Coordinate Y is not correct

Question

Coordinate Y is not correct

CJ1789 opened this issue 7 years ago · 17 comments

I want to only extract line positions so at that desired area I can extract Text from Pdf, But it is taking left top as (0,0) and when I am tring to extract text from pdf using itextsharp it is taking left bottom as (0,0), So I am not able to take correct text.

please help me I am stuck.

CJ1789 commented 7 years ago

ok, thnx

Answer 1 · 2017-12-13T07:39:43.000Z

The code does not work for all files.
You could start comparing the results of other softwares (on line) and see if the can extract data.
Then you can tailor the code on your pdf.
Usually there is a lot of work to do to parse a pdf exactly as you need (so it is good if you need to extract data from a lot of pdfs).

Answer 2 · 2017-12-13T08:33:45.000Z

Can you please tell me why you transform point x and y like

    public double TransformX(double x, double y)
    {
        return a * x + c * y + e;

    }

    public double TransformY(double x, double y)
    {
        return b * x + d * y + f;

    }

and in case 0 Rotation rotated point y as Y= 800-Y;

    public Point Rotate(int pageRotation)
    {
        switch (pageRotation)
        {
            case 0:
                return new Point(X, 800 - Y);
            case 90:
                return new Point(Y, X);
            case 180:
                return new Point(X, Y);
            default:
                return this;
        }
    }

Answer 3 · 2017-12-13T09:29:53.000Z

The first transformation is from the pdf guide.

About second question, 0 as page rotation means no rotation. I prefere to have the origin in upper left corner while pdf origin is lower left. 800 - y is to flip vertically (800 works for me, you can use a different literal). Otherwise you have to do this in 180 rotation.

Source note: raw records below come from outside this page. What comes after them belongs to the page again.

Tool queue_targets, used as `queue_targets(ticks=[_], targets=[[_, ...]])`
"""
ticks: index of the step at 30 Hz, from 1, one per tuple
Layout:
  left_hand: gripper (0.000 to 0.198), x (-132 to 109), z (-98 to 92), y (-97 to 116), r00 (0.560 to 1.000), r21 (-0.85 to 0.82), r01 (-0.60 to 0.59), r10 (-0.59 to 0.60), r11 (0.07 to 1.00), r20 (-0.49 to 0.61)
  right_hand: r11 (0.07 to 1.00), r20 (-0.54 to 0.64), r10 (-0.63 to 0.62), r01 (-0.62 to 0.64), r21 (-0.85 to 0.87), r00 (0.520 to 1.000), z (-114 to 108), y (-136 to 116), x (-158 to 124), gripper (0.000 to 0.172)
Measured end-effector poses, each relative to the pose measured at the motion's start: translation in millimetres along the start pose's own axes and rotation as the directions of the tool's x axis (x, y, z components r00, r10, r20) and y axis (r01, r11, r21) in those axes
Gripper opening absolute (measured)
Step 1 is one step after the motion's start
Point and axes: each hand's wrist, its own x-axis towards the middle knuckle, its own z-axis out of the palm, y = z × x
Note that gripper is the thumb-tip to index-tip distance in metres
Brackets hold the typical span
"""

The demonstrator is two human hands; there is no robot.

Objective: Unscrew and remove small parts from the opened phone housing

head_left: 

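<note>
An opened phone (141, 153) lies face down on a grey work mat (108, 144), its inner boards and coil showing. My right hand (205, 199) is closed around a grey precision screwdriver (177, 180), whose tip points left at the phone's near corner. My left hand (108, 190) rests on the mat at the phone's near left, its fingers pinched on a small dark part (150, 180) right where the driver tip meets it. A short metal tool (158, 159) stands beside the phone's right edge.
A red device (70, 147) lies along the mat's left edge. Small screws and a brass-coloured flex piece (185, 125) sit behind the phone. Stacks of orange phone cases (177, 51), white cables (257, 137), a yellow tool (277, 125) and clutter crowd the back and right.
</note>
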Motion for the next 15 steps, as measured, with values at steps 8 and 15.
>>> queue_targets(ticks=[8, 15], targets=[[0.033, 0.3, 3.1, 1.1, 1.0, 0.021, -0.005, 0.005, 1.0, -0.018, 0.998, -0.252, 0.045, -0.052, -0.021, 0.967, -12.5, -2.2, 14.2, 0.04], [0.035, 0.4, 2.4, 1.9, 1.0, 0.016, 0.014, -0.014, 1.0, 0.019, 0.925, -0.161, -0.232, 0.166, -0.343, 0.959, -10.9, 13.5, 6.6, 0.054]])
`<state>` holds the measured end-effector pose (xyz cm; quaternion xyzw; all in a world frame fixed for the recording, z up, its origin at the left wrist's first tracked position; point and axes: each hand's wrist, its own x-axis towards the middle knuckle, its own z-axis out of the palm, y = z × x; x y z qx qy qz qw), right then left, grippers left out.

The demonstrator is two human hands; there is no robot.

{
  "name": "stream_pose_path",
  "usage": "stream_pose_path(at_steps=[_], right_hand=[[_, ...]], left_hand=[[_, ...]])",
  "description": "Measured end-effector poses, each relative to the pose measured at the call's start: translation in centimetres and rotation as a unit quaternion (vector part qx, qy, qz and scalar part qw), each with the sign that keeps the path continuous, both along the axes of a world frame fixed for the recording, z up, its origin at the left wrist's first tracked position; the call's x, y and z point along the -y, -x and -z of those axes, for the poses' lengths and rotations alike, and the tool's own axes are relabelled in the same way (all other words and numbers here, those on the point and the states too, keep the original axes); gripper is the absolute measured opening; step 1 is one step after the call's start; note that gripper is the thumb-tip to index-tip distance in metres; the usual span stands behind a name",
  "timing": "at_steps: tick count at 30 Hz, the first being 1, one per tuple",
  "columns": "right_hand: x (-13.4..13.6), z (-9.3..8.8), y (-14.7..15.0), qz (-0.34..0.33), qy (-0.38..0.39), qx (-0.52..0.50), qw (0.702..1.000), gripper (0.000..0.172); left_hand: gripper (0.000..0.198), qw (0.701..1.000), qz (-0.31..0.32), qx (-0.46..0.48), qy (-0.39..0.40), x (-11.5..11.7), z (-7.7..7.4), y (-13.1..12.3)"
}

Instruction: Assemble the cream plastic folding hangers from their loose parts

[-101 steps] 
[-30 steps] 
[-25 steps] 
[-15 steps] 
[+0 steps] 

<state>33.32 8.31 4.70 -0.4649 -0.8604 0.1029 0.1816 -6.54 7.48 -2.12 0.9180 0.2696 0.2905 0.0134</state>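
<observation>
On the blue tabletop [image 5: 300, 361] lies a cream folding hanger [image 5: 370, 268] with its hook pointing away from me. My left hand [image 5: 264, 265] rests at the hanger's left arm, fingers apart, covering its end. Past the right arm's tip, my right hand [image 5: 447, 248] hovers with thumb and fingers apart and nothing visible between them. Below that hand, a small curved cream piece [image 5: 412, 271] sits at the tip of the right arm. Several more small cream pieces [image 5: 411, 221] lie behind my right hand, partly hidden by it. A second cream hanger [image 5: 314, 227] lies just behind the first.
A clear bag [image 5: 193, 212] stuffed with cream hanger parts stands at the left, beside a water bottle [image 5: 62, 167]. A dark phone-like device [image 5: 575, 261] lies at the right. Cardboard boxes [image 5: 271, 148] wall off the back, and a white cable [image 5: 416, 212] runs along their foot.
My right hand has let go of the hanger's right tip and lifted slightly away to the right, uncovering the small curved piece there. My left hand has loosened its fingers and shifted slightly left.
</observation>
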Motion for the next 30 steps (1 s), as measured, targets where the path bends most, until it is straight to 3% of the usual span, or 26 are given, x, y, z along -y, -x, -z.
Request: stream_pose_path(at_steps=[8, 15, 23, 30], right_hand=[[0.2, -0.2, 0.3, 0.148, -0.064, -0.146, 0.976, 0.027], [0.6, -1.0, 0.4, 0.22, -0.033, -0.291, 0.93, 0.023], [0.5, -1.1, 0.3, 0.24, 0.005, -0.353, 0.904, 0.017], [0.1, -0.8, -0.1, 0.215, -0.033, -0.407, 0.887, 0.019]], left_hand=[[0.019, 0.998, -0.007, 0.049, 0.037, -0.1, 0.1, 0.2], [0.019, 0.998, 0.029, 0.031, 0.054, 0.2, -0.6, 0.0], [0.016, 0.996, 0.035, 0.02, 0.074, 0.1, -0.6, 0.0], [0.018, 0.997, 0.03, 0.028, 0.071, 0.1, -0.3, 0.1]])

Answer 4 · 2017-12-13T09:33:00.000Z

How to do 180 rotation?

Answer 5 · 2017-12-13T09:36:51.000Z

you could swap the two rotations.
0 => y
180 => 800 - y

But then I think that you'll find several things not working (the other functions expects that the origin is in the upper left corner).
Anyway, if you see that for some reasons you have everything is already flipped you could try it.

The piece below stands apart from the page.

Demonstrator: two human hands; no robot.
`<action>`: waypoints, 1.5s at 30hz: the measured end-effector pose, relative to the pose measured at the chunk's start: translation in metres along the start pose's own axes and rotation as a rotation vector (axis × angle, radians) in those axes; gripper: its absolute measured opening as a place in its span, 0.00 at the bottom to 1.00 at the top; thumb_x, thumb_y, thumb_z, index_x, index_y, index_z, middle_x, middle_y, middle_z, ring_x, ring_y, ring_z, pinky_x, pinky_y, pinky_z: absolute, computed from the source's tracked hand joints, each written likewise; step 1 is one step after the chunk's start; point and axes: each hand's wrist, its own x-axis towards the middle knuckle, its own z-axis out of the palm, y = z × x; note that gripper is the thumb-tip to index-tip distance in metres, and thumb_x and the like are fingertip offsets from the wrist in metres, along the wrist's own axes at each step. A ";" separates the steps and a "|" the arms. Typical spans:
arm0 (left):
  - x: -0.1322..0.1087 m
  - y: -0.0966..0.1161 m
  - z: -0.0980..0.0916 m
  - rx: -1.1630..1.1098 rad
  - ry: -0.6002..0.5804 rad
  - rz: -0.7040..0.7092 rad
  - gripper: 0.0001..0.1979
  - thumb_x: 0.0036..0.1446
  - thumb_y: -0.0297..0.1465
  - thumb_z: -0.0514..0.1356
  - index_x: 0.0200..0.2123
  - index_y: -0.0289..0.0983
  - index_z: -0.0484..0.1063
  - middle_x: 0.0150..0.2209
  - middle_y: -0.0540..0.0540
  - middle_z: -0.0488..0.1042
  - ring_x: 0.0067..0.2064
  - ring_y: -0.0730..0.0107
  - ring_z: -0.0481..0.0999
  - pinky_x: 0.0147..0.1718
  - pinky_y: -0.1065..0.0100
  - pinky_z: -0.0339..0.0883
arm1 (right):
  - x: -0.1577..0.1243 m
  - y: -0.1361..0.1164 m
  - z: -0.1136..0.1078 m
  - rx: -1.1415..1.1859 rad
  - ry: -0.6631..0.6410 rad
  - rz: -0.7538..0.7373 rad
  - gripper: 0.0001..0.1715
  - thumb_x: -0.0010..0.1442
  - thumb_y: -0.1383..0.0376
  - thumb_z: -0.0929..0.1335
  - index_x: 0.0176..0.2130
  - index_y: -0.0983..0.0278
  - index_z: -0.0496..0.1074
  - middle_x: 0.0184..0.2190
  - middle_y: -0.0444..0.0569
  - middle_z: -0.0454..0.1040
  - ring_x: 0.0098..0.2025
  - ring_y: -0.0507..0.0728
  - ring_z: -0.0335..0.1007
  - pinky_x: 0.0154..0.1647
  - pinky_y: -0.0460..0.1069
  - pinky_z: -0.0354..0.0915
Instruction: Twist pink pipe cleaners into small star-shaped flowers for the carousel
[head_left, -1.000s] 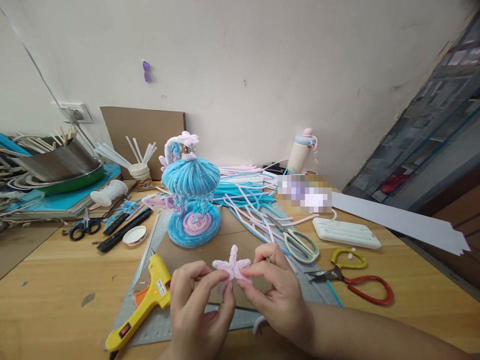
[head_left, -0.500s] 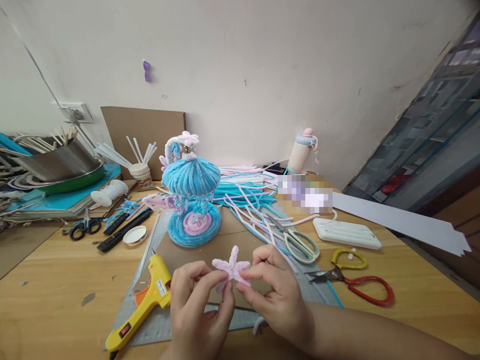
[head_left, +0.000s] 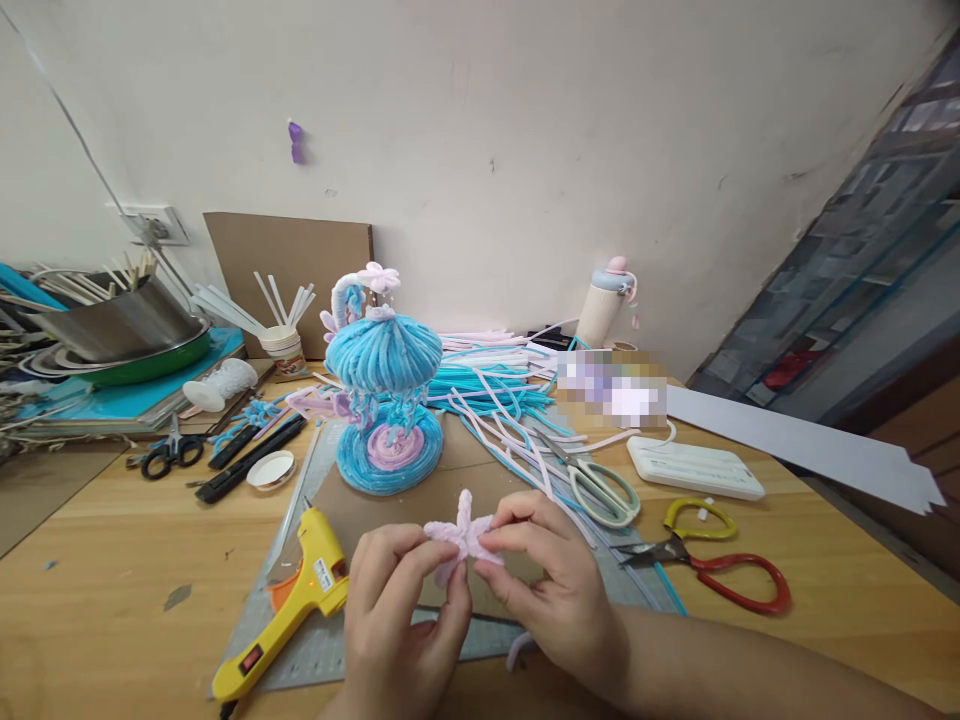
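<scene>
Left hand (head_left: 405, 615) and right hand (head_left: 561, 590) pinch a pink star (head_left: 466, 538) near a glue gun (head_left: 300, 603), label (head_left: 323, 573) unreadable.

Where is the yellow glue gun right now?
In the head view, the yellow glue gun lies left of centre, on the left side of the gray mat, just left of the person's left hand.

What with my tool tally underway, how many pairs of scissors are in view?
3: the black-handled pair at left, the pale-handled pair right of centre, and the red-and-yellow-handled pair at right. Others may be hidden.
</scene>
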 end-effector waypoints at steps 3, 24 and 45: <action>0.000 0.000 0.000 0.002 -0.003 0.000 0.11 0.47 0.19 0.61 0.34 0.38 0.71 0.33 0.46 0.68 0.35 0.67 0.69 0.33 0.66 0.65 | 0.000 0.001 0.000 0.007 0.001 0.005 0.08 0.53 0.72 0.69 0.36 0.63 0.72 0.35 0.49 0.68 0.38 0.54 0.67 0.39 0.49 0.66; 0.000 0.000 0.001 -0.010 -0.030 -0.006 0.10 0.47 0.19 0.61 0.33 0.37 0.71 0.33 0.46 0.67 0.34 0.67 0.69 0.32 0.66 0.65 | 0.003 0.002 0.001 0.008 0.007 -0.056 0.09 0.53 0.73 0.68 0.36 0.61 0.70 0.44 0.51 0.74 0.43 0.57 0.69 0.44 0.54 0.65; 0.000 0.000 0.001 -0.015 -0.038 -0.001 0.10 0.48 0.20 0.60 0.33 0.38 0.71 0.33 0.46 0.68 0.35 0.67 0.69 0.32 0.66 0.66 | 0.002 0.003 -0.001 0.017 -0.020 -0.044 0.10 0.54 0.73 0.68 0.36 0.61 0.70 0.48 0.51 0.72 0.44 0.57 0.69 0.44 0.55 0.65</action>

Answer 6 · 2017-12-13T10:03:31.000Z

I am not getting the answer in both the cases. please help me what to do. Is 800 - y is the way to flip pdf or you have got this value for your pdf?

Answer 7 · 2017-12-13T10:09:16.000Z

c - y
c is from my pdf.
The condition to determine c is c -y > 0 and it is used for rendering (debug) so it can't be 1000000 - y

Answer 8 · 2017-12-13T10:14:40.000Z

what is c??? I mean how can I identify it for my pdf

Can I sent you mt pdf??

Answer 9 · 2017-12-13T10:17:17.000Z

c means a literal a constant.

Yes, send me your pdf. I can have a look...

Answer 10 · 2017-12-13T10:18:25.000Z

send me your mail id please

Answer 11 · 2017-12-13T10:34:10.000Z

७_१२_6.pdf
७_१२_7.pdf
७_१२_8.pdf
७_१२_9.pdf
७_१२_10.pdf
७_१२_11.pdf
७_१२_data on 2 pages.pdf

I want to determine vertical line position of line 3 ie line[2] and line 6 ie line[5]

Answer 12 · 2017-12-13T11:59:23.000Z

Ok, I had a look to the first pdf.
You can do the same thing updating the source code and using the BuildTablesFromPdf.Renderer app.
The table in the first page is not really a table because is not well aligned. So the library determines more cells then there are.
Also, there is an issue on text positioning. I'm probably ignoring a pdf statement that locates the text in the right place.

About second page there is a different issue. The coordinates are wrong. Probably I'm ignoring a pdf statements that I should consider.
After solving this issue you will also have the issue about text positioning as in first page.

I will probably try to fix it but I'm not sure and I don't know when.
If you fix it and you share the code it will be really appreciated.

Answer 13 · 2017-12-14T10:14:03.000Z

I got correct Y.

Answer 14 · 2017-12-14T14:27:20.000Z

Could you send me the code?
THX!!!

Answer 15 · 2017-12-15T04:22:43.000Z

Just have to modify it by adding 150.

But now new issue had arrived. I am able to extract pdf but some characters are not being identified. Can you help me with that?

Example
अधिकार as अ\0धकार
महाराष्ट्र as महारा\0\0
क्षेत्र as \0े\0

Answer 16 · 2017-12-21T10:22:57.000Z

Hello,

I want to know that the code is running perfectly for first page in pdf but what to do for second page. I am not getting correct Y. Please help me.